On 24.05.2018 16:22, Michal Hocko wrote:
> I will go over the rest of the email later I just wanted to make this
> point clear because I suspect we are talking past each other.
It sounds like we are now talking about how to solve the problem. I like
that :)
>
> On Thu 24-05-18 16:04:38, David Hildenbrand wrote:
> [...]
>> The point I was making is: I cannot allocate 8MB/128MB using the buddy
>> allocator. All I want to do is manage the memory a virtio-mem device
>> provides as flexible as possible.
>
> I didn't mean to use the page allocator to isolate pages from it. We do
> have other means. Have a look at the page isolation framework and have a
> look how the current memory hotplug (ab)uses it.
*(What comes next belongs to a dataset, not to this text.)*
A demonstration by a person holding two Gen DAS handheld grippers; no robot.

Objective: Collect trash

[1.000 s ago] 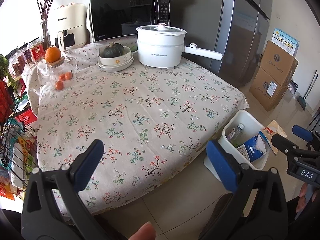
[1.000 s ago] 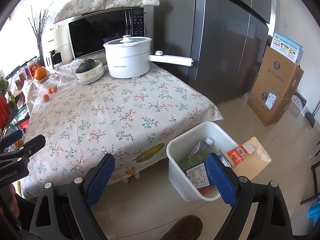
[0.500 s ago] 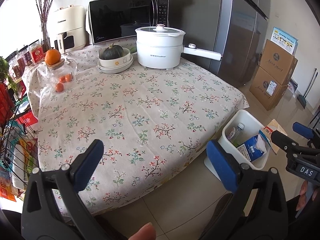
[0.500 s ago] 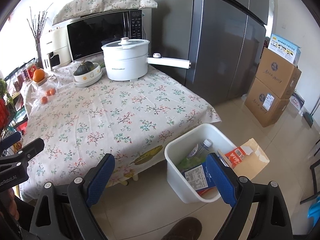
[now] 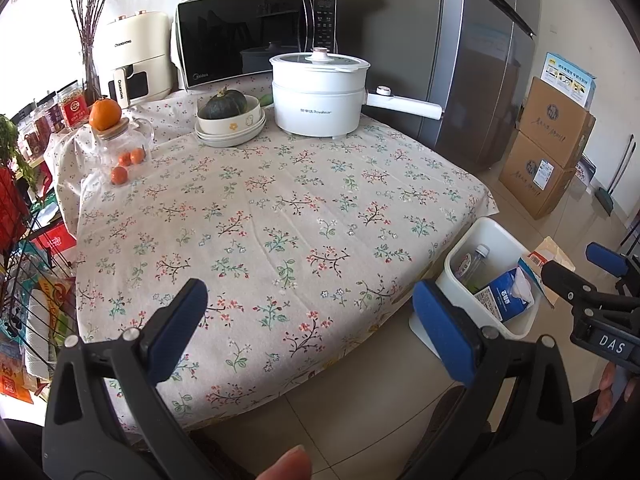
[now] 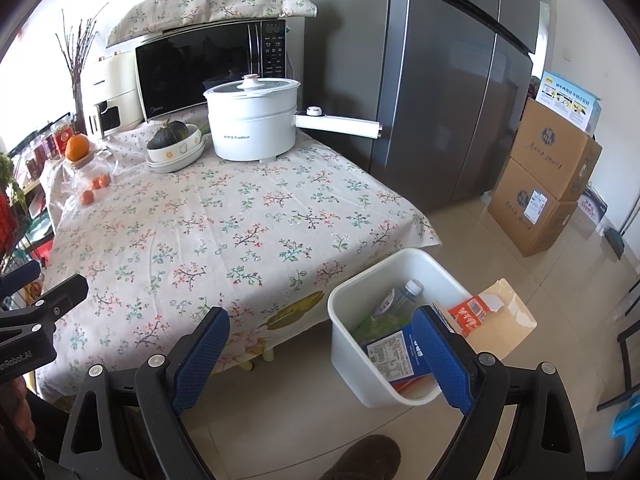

In short you mark the
> desired physical memory range as isolated (nobody can allocate from it)
> and then simply remove it from the page allocator. And you are done with
> it. Your particular range is gone, nobody will ever use it. If you mark
> those struct pages reserved then pfn walkers should already ignore them.
> If you keep those pages with ref count 0 then even hotplug should work
> seemlessly (I would have to double check).
>
> So all I am arguing is that whatever your driver wants to do can be
> handled without touching the hotplug code much. You would still need
> to add new ranges in the mem section units and manage on top of that.
> You need to do that anyway to keep track of what parts are in use or
> offlined anyway right? Now the mem sections. You have to do that anyway
> for memmaps. Our sparse memory model simply works in those units. Even
> if you make a part of that range unavailable then the section will still
> be there.
>
> Do I make at least some sense or I am completely missing your point?
>
I think we're heading somewhere. I understand that you want to separate
this "semi" offline part from the general offlining code. If so, we
should definitely enforce segment alignment for online_pages/offline_pages.
Importantly, what I need is:
1. Indicate and prepare memory sections to be used for adding memory
chunks (right now add_memory())
2. Make memory chunks of a section available to the system (right now
online_pages())
3. Remove memory chunks of a section from the system (right now
offline_pages())
4. Remove memory sections from the system (right now remove_memory())
5. Hinder dumping tools from reading memory chunks that are logically
offline (right now PageOffline())
6. For 3. find removable memory chunks in a certain memory range with a
variable size.
In an ideal world, 2. would never fail (in contrast to online_pages()
right now). This might make some further developments I have in mind
easier :) So if we can come up with an approach that can guarantee that,
extra points.
So what I think you are talking about is the following.
For 1. Use add_memory() followed by online_pages(). Don't actually
online the pages, keep them reserved (like XEN balloon). Fixup
stats.
For 2. Expose reserved pages to Buddy allocator. Clear reserved bit.
Fixup stats. This can never fail. (yay)
For 3. Isolate pages, try to move everything away (basically but not
comletely offlining code). Set reserved flag. Fixup flags.
For 4. offline_pages() followed by remove_memory().
-> Q: How to distinguish reserved offline from other reserved
pages? offline_pages() has to be able to deal with that
For 5. I don't think we can use reserved flag here.
-> Q: What else to use?
For 6. Scan for movable ranges. The use
"You need to do that anyway to keep track of what parts are in use or
offlined anyway right?"
I would manually track which chunks of a section is logically offline (I
do that right now already).
Is that what you had in mind? If not, where does your idea differ.
How could we solve 4/5. Of course, PageOffline() is again an option.
Thanks!
--
Thanks,
David / dhildenb